Wie gravierend sich das häufige Vorkommen von Depressionen auf unser wirtschaftliches und soziales Leben auswirkt, hat eine Studie der Weltgesundheitsorganisation (WHO) gezeigt, derzufolge Depressionen neben Herzkreislauferkrankungen die weltweit führende Ursache für die durch Behinderung beeinträchtigten Lebensjahre sind. Diese Berechnung ist auf die gesamte Lebensspanne bezogen. Engt man die Altersspanne auf 15 bis 44 Jahre ein, wird der hohe Stellenwert dieser psychiatrischen Erkrankungen und hier der Depression besonders deutlich. Sie machen etwa ein Viertel aller durch Behinderung beeinträchtigten Lebensjahre dieser Altersgruppe aus.
Auch die Krankenversicherungen können hiervon ein Lied singen: Antidepressiva gehören zu den meistverschriebenen Medikamenten überhaupt und nehmen einen Spitzenplatz bei den Arzneimittelkosten der gesamten Medizin ein. Noch viel gravierender fallen die hohe Zahl der im Krankenhaus verbrachten Zeit und die Kosten für Arztbesuche und Psychotherapie ins Gewicht. Der schwerwiegendste Faktor aber sind die enormen Ausfallzeiten durch krankheitsbedingte Abwesenheit und die Frühberentung. Die Kosten hierfür sind eine enorme Belastung für Arbeitgeber, Krankenkassen und das Rentensystem.

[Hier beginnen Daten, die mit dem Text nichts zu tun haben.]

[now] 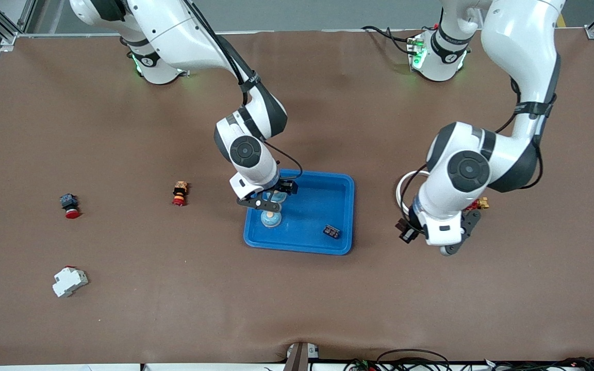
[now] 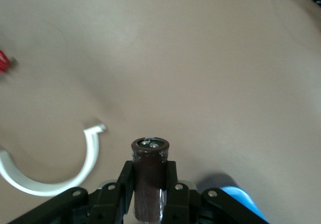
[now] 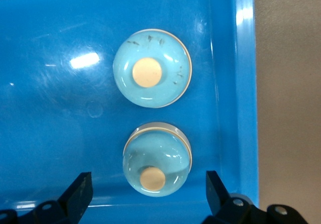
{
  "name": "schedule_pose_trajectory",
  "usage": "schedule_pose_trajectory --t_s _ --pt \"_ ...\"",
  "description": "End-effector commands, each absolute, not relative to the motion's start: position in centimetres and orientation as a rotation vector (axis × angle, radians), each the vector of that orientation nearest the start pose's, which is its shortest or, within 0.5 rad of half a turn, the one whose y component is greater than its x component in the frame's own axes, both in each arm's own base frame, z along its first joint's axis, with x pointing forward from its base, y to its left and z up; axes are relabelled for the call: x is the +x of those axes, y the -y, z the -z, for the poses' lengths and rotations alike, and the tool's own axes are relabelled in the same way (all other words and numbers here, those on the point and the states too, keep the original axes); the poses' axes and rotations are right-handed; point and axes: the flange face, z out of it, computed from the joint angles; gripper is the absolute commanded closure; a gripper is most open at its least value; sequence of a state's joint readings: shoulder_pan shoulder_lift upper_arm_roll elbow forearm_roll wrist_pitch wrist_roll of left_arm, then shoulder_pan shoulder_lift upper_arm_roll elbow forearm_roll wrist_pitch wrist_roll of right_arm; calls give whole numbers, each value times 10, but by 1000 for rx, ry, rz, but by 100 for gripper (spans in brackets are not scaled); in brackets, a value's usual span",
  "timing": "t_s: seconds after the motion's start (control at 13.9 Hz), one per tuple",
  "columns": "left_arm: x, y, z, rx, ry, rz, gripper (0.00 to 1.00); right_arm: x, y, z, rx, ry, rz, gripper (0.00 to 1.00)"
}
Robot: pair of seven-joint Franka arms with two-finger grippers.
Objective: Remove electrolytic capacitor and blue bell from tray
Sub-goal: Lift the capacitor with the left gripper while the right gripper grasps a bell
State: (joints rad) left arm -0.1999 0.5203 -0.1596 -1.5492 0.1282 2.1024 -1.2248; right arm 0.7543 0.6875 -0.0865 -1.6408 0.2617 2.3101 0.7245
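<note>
Two light-blue dome bells with cream buttons lie in the blue tray (image 3: 50, 108): one bell (image 3: 152, 68), and a second bell (image 3: 157, 158) between my right gripper's fingers (image 3: 80, 189), which stand wide apart and clear of it. My right gripper (image 1: 268, 204) hangs open over the tray's (image 1: 328, 181) end toward the right arm, above the bells (image 1: 271, 219). My left gripper (image 2: 149, 171) is shut on a dark brown cylindrical capacitor (image 2: 149, 179). It hangs over bare table beside the tray, toward the left arm's end (image 1: 454, 246).
A small black part (image 1: 332, 232) lies in the tray's near corner. A white cable loop (image 2: 60, 179) and a red-yellow part (image 1: 480, 204) lie by the left arm. Two red push-buttons (image 1: 179, 193) (image 1: 69, 205) and a white breaker (image 1: 69, 281) lie toward the right arm's end.
</note>
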Motion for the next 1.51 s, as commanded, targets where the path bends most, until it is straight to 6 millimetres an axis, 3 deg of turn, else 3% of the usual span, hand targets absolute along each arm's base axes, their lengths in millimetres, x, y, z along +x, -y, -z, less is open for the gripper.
schedule_pose_trajectory --t_s 0.0,0.43,0.65,0.72,0.94,1.08,1.23,1.3,1.44 --pt "654 197 -362 -2856 1190 45 100 530 -437 -202 -3032 -308 -172 0" --pt "652 114 -307 -2771 1077 -18 100 529 -438 -188 -3038 -310 -182 0" --pt "639 112 -272 -2749 1060 -88 100 529 -438 -186 -3039 -312 -186 0" --pt "633 113 -263 -2747 1058 -101 100 529 -438 -186 -3039 -312 -186 16" --pt "612 117 -225 -2752 1047 -135 100 530 -439 -186 -3036 -313 -187 49" --pt "604 112 -213 -2745 1048 -156 100 531 -440 -188 -3035 -311 -183 79" --pt "601 110 -199 -2741 1047 -177 100 531 -441 -190 -3033 -310 -182 87" --pt "601 111 -199 -2741 1051 -178 89 534 -442 -196 -3025 -306 -171 87" --pt "600 109 -196 -2733 1054 -192 30 535 -441 -206 -3027 -302 -189 87"
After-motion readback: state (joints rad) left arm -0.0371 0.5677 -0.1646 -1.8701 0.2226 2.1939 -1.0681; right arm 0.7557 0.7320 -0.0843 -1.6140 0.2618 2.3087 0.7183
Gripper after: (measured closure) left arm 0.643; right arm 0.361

Sowohl die wirtschaftlichen und sozialen Aspekte der Depression, aber auch die große Zahl der tragischen Einzelschicksale, weisen die Depression als eine Erkrankung aus, die große Auswirkungen auf die Bevölkerung hat. Dem Einzelnen, der von der Erkrankung betroffen ist, wird dadurch signalisiert, dass er mit seinem Schicksal nicht alleine ist. Tatsächlich kann die Depression jeden treffen. Es ist nicht eine Erkrankung der Armen, Unterprivilegierten, derer, die am Rande der Gesellschaft leben und in wirtschaftlicher Notsituation sind. Die Liste erfolgreicher Persönlichkeiten aus Kunst, Politik, Wirtschaft und Wissenschaft ist lang: Ernest Hemingway und Klaus Mann sind ebenso dabei wie Ted Turner (Gründer des Nachrichtensenders CNN), Winston Churchill, Prinz Klaus der Niederlande und Keanu Reeves. Auch Michelangelo, Karl May, Frederic Chopin und Rudolf Diesel waren an Depression erkrankt.